Goal of the exercise
Copy every line from the records below that holds the word "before".

Data for analysis
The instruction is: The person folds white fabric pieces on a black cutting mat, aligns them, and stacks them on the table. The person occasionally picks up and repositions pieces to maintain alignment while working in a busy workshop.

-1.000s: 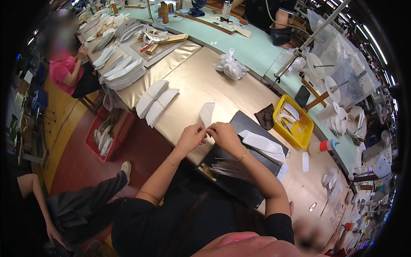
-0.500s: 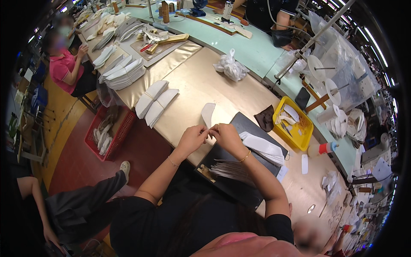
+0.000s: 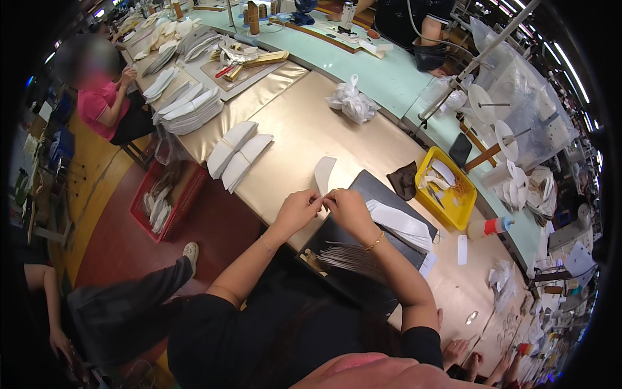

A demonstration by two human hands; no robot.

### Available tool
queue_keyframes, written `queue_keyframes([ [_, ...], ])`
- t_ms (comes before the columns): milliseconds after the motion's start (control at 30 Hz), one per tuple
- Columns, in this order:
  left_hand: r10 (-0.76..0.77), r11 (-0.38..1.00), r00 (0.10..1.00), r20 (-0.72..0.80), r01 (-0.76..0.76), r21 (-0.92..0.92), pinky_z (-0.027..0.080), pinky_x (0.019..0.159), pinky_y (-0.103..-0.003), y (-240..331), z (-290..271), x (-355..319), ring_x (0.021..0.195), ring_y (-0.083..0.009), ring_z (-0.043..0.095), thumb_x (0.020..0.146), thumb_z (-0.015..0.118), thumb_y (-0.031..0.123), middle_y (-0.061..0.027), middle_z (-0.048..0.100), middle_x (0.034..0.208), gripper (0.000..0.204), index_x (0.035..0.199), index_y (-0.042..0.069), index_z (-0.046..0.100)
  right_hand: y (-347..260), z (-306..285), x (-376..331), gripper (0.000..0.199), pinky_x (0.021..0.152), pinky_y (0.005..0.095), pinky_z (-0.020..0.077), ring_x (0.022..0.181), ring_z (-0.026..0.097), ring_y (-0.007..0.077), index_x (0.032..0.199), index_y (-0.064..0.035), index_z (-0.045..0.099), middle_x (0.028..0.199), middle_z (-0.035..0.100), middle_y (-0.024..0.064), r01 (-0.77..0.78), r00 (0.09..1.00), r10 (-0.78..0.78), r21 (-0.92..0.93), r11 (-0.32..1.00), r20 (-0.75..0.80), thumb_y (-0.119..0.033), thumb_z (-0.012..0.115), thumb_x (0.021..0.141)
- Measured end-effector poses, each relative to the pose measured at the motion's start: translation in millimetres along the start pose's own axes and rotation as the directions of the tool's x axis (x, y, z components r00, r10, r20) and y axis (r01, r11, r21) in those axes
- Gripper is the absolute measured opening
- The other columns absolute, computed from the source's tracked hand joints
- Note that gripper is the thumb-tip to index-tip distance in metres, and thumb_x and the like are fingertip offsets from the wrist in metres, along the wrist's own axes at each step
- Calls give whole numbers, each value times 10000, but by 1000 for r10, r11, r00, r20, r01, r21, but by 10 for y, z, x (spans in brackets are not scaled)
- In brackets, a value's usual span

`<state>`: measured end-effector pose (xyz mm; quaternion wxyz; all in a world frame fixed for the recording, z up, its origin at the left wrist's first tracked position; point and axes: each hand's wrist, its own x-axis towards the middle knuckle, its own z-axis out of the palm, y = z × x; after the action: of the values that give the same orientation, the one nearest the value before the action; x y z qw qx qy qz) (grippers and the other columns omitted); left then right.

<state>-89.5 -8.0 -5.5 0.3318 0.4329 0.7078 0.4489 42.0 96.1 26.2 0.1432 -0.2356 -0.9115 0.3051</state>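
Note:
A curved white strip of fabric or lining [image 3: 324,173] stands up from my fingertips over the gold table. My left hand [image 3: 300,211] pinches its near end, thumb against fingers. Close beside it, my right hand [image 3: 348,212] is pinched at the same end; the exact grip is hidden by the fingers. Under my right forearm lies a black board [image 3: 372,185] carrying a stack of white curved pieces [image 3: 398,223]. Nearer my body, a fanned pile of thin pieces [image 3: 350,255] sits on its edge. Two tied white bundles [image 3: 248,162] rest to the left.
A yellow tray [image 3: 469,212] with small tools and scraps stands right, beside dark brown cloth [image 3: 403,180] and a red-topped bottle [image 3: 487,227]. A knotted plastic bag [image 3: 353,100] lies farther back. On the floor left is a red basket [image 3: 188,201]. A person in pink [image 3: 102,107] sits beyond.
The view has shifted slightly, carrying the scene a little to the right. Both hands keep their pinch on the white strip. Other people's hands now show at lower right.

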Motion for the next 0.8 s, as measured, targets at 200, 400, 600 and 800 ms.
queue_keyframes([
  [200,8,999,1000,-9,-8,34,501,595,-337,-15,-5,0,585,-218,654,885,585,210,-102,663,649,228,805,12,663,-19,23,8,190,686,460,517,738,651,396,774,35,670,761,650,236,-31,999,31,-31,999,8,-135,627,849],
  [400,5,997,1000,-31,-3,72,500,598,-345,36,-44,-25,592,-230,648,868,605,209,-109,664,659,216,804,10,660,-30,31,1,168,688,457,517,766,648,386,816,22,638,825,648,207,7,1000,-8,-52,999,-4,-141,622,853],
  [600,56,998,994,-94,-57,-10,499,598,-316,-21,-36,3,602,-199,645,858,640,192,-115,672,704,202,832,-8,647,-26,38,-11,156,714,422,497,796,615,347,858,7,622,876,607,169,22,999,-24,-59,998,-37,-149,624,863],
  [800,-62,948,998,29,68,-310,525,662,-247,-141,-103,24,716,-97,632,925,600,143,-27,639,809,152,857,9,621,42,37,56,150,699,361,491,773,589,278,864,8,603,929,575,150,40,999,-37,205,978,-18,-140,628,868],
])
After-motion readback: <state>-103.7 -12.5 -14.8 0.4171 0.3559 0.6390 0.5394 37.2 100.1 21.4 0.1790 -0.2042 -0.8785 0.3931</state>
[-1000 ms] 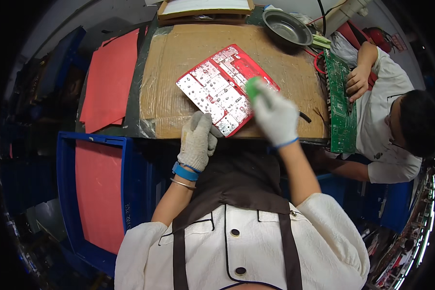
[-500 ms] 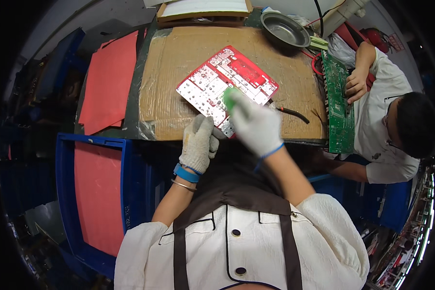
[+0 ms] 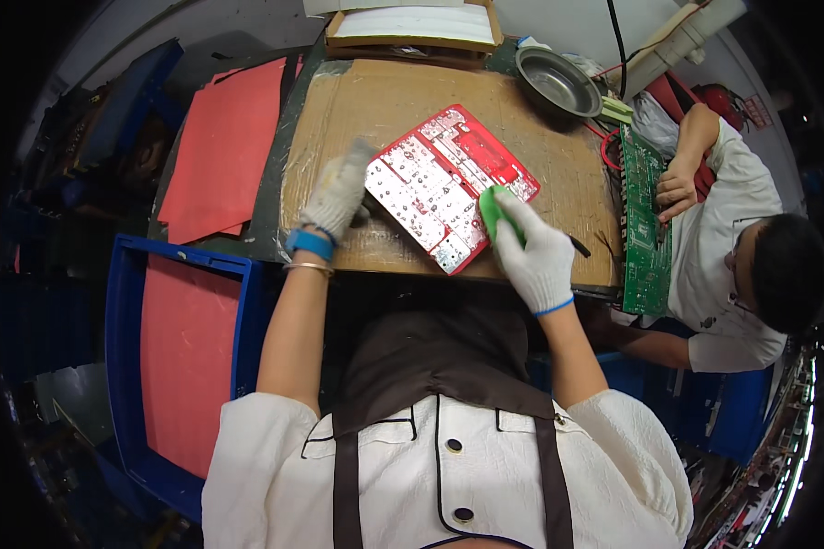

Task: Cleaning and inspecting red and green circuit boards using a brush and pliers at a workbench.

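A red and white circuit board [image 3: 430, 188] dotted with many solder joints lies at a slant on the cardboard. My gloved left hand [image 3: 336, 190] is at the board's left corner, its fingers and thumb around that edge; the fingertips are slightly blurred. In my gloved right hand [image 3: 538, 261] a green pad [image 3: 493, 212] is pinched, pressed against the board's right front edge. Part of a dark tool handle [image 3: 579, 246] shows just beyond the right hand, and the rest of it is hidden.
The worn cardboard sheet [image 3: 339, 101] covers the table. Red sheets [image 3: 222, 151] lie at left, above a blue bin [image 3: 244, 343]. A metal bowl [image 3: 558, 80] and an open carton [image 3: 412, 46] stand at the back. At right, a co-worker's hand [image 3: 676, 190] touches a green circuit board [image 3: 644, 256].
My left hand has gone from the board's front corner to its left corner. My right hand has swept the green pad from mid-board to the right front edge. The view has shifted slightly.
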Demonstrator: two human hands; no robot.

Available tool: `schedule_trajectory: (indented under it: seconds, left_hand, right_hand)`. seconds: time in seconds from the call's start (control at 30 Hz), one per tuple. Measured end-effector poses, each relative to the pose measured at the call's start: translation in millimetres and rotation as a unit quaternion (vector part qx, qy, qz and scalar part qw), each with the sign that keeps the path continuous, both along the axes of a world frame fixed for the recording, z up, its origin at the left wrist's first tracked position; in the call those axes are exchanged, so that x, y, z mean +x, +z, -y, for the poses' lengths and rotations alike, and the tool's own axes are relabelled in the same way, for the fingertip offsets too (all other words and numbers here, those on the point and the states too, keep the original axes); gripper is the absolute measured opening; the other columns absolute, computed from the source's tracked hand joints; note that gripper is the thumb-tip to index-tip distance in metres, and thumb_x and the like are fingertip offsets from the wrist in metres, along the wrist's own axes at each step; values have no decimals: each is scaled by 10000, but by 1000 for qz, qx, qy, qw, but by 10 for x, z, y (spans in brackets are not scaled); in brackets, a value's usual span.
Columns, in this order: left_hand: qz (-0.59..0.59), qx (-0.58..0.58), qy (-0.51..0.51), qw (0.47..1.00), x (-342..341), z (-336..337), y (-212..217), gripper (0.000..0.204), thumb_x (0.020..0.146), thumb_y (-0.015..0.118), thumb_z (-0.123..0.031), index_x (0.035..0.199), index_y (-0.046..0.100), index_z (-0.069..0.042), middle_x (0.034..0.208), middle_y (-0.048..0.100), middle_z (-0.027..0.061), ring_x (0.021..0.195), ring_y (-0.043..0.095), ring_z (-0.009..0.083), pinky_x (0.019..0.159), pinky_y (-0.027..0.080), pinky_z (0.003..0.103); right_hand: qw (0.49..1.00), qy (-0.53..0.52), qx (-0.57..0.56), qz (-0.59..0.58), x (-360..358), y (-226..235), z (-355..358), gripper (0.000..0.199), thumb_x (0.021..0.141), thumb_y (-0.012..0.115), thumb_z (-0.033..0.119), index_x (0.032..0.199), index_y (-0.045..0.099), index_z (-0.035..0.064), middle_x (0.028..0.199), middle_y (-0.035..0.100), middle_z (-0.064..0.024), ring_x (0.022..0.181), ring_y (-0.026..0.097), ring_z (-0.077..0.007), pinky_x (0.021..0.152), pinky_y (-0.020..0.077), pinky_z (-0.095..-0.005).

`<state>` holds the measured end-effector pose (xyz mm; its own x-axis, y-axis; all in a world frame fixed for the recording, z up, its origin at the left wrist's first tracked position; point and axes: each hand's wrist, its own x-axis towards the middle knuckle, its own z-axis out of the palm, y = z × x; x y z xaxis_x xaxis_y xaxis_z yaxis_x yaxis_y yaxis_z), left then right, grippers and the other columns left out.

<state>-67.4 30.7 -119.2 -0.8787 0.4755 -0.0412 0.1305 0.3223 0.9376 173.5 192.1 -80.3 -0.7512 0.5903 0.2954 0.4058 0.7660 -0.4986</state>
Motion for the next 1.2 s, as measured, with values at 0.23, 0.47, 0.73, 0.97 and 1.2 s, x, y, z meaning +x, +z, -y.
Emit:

Task output
- t_ms (comes before the columns): milliseconds after the motion's start (control at 30 Hz), one per tuple
`<state>`: measured end-effector pose (xyz mm; quaternion wxyz; all in a world frame fixed for the recording, z up, its origin at the left wrist's first tracked position; point and axes: each hand's wrist, its own x-axis towards the middle knuckle, its own z-axis out of the palm, y = z × x; after the action: of the values that give the same orientation, the one nearest the value before the action; x y z qw qx qy qz) (grippers and the other columns omitted); left then right.

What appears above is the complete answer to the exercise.